* **WHAT TO WORK ON**: Would you transcribe the whole listing exactly and drop its images?

** DATASET EXTRACT follows **

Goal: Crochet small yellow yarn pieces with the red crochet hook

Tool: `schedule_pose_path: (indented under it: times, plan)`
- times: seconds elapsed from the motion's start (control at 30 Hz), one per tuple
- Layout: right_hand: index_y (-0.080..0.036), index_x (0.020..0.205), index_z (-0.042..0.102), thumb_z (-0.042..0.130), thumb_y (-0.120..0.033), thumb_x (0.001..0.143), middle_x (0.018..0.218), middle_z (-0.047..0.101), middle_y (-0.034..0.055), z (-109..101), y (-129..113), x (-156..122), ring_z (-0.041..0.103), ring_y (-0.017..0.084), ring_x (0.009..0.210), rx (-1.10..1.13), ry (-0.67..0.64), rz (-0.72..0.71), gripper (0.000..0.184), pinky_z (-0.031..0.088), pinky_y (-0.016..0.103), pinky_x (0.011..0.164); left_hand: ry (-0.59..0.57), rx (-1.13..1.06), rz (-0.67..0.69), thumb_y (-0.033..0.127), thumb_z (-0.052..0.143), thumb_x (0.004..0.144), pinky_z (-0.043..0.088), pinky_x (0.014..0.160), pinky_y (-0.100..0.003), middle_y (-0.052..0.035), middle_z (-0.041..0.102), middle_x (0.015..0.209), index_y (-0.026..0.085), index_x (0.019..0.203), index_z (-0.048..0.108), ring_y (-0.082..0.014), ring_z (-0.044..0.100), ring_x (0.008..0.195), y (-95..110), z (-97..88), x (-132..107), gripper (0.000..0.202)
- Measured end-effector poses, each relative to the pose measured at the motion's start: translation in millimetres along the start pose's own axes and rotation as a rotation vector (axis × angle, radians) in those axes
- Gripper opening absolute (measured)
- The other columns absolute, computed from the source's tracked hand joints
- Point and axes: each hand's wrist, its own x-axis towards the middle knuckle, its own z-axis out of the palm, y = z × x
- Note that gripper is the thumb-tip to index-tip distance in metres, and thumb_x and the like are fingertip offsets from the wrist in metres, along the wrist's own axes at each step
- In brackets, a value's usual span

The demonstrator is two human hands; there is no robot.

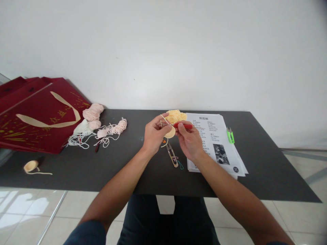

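Observation:
My left hand (156,132) pinches a small round cream crochet piece (169,132), with a strand of yarn looped over its raised finger. In my right hand (188,137) is a crochet hook (184,126) with a red handle, its thin shaft pointing left to the edge of the piece. Both hands are close together above the table. Behind them lies a ball of yellow yarn (176,116). A short yarn tail hangs below the piece. Thread snips (172,156) rest on the table just under the hands, beside small coloured loops.
Printed pattern sheets (208,136) lie at right, with green-handled snips (230,135) on their edge. Dark red gift bags (38,115) stand at left beside pink yarn (93,111) and loose white yarn (82,132). A cream crocheted cup shape (31,166) sits near the left front edge.

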Motion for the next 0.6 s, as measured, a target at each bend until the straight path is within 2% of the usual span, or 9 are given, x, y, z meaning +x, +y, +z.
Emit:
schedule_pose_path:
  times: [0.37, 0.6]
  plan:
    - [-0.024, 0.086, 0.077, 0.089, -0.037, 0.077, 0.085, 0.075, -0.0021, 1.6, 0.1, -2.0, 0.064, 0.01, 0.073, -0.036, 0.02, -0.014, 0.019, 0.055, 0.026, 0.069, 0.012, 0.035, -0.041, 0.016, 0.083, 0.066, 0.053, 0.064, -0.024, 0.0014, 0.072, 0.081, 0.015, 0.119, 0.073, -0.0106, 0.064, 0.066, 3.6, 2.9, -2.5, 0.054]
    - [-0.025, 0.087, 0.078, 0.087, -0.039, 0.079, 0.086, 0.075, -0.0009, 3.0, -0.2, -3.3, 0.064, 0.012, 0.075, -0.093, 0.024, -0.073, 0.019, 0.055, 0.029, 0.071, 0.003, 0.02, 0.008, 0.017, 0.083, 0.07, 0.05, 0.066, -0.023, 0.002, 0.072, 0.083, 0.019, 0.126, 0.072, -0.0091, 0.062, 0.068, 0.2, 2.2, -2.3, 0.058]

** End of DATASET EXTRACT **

* **SOLUTION TO THIS PROBLEM**:
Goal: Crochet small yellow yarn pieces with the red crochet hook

Tool: `schedule_pose_path: (indented under it: times, plan)`
- times: seconds elapsed from the motion's start (control at 30 Hz), one per tuple
- Layout: right_hand: index_y (-0.080..0.036), index_x (0.020..0.205), index_z (-0.042..0.102), thumb_z (-0.042..0.130), thumb_y (-0.120..0.033), thumb_x (0.001..0.143), middle_x (0.018..0.218), middle_z (-0.047..0.101), middle_y (-0.034..0.055), z (-109..101), y (-129..113), x (-156..122), ring_z (-0.041..0.103), ring_y (-0.017..0.084), ring_x (0.009..0.210), rx (-1.10..1.13), ry (-0.67..0.64), rz (-0.72..0.71), gripper (0.000..0.184), pinky_z (-0.031..0.088), pinky_y (-0.016..0.103), pinky_x (0.011..0.164); left_hand: ry (-0.59..0.57), rx (-1.13..1.06), rz (-0.67..0.69), thumb_y (-0.033..0.127), thumb_z (-0.052..0.143), thumb_x (0.004..0.144), pinky_z (-0.043..0.088), pinky_x (0.014..0.160), pinky_y (-0.100..0.003), middle_y (-0.052..0.035), middle_z (-0.041..0.102), middle_x (0.015..0.209), index_y (-0.026..0.085), index_x (0.019..0.203), index_z (-0.048..0.108), ring_y (-0.082..0.014), ring_z (-0.044..0.100), ring_x (0.008..0.195), y (-95..110), z (-97..88), x (-132..107), gripper (0.000..0.202)
- Measured end-effector poses, each relative to the pose measured at the motion's start: translation in millimetres along the start pose's own axes and rotation as a rotation vector (axis × angle, radians) in those axes
- Gripper opening absolute (measured)
- The other columns absolute, computed from the source's tracked hand joints
- Point and axes: each hand's wrist, its own x-axis towards the middle knuckle, its own z-axis out of the palm, y = z × x
- Note that gripper is the thumb-tip to index-tip distance in metres, and thumb_x and the like are fingertip offsets from the wrist in metres, along the wrist's own axes at each step
- In brackets, a value's usual span

The demonstrator is two human hands; there is no robot.


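Observation:
My left hand (156,132) pinches a small round cream crochet piece (169,132), with a strand of yarn looped over its raised finger. In my right hand (188,137) is a crochet hook (184,126) with a red handle, its thin shaft pointing left to the edge of the piece. Both hands are close together above the table. Behind them lies a ball of yellow yarn (176,116). A short yarn tail hangs below the piece. Thread snips (172,156) rest on the table just under the hands, beside small coloured loops.
Printed pattern sheets (208,136) lie at right, with green-handled snips (230,135) on their edge. Dark red gift bags (38,115) stand at left beside pink yarn (93,111) and loose white yarn (82,132). A cream crocheted cup shape (31,166) sits near the left front edge.
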
Motion for the next 0.6 s, as measured, a target at each bend until the straight path is within 2% of the usual span, or 9 are given, x, y, z meaning +x, +y, +z.
Emit:
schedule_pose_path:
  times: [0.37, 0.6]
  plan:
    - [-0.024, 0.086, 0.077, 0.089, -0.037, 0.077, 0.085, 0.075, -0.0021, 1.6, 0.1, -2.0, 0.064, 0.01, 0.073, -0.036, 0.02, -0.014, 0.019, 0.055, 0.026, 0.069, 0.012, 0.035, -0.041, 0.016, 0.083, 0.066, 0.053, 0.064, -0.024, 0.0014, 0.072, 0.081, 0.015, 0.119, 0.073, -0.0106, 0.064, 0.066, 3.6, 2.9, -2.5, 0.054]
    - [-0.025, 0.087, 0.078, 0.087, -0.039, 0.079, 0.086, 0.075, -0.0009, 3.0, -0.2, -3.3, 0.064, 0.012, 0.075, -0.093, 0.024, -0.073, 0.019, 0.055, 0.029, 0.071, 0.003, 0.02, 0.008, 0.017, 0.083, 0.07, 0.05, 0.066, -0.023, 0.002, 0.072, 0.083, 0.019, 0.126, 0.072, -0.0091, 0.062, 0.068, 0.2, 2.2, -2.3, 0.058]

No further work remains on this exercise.